§ **Directions**
Leaving nothing out, set down all the data exactly.

§ **Data shown**
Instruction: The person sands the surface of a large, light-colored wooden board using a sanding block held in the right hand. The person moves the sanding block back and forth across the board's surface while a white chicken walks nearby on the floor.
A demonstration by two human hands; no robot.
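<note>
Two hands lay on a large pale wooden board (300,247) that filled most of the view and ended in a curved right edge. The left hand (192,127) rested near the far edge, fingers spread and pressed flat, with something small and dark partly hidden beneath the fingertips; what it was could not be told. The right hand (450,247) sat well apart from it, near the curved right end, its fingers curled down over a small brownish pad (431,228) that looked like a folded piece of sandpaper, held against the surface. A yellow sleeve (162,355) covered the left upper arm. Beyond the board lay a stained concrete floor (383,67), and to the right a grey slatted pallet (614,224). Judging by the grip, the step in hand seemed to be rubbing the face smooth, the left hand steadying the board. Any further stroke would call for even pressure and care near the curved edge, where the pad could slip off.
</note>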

§ **Answer for the task**
Instruction: The person sands the surface of a large, light-colored wooden board using a sanding block held in the right hand. The person moves the sanding block back and forth across the board's surface while a white chicken walks nearby on the floor.
A demonstration by two human hands; no robot.
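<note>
Two hands lay on a large pale wooden board (300,247) that filled most of the view and ended in a curved right edge. The left hand (192,127) rested near the far edge, fingers spread and pressed flat, with something small and dark partly hidden beneath the fingertips; what it was could not be told. The right hand (450,247) sat well apart from it, near the curved right end, its fingers curled down over a small brownish pad (431,228) that looked like a folded piece of sandpaper, held against the surface. A yellow sleeve (162,355) covered the left upper arm. Beyond the board lay a stained concrete floor (383,67), and to the right a grey slatted pallet (614,224). Judging by the grip, the step in hand seemed to be rubbing the face smooth, the left hand steadying the board. Any further stroke would call for even pressure and care near the curved edge, where the pad could slip off.
</note>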

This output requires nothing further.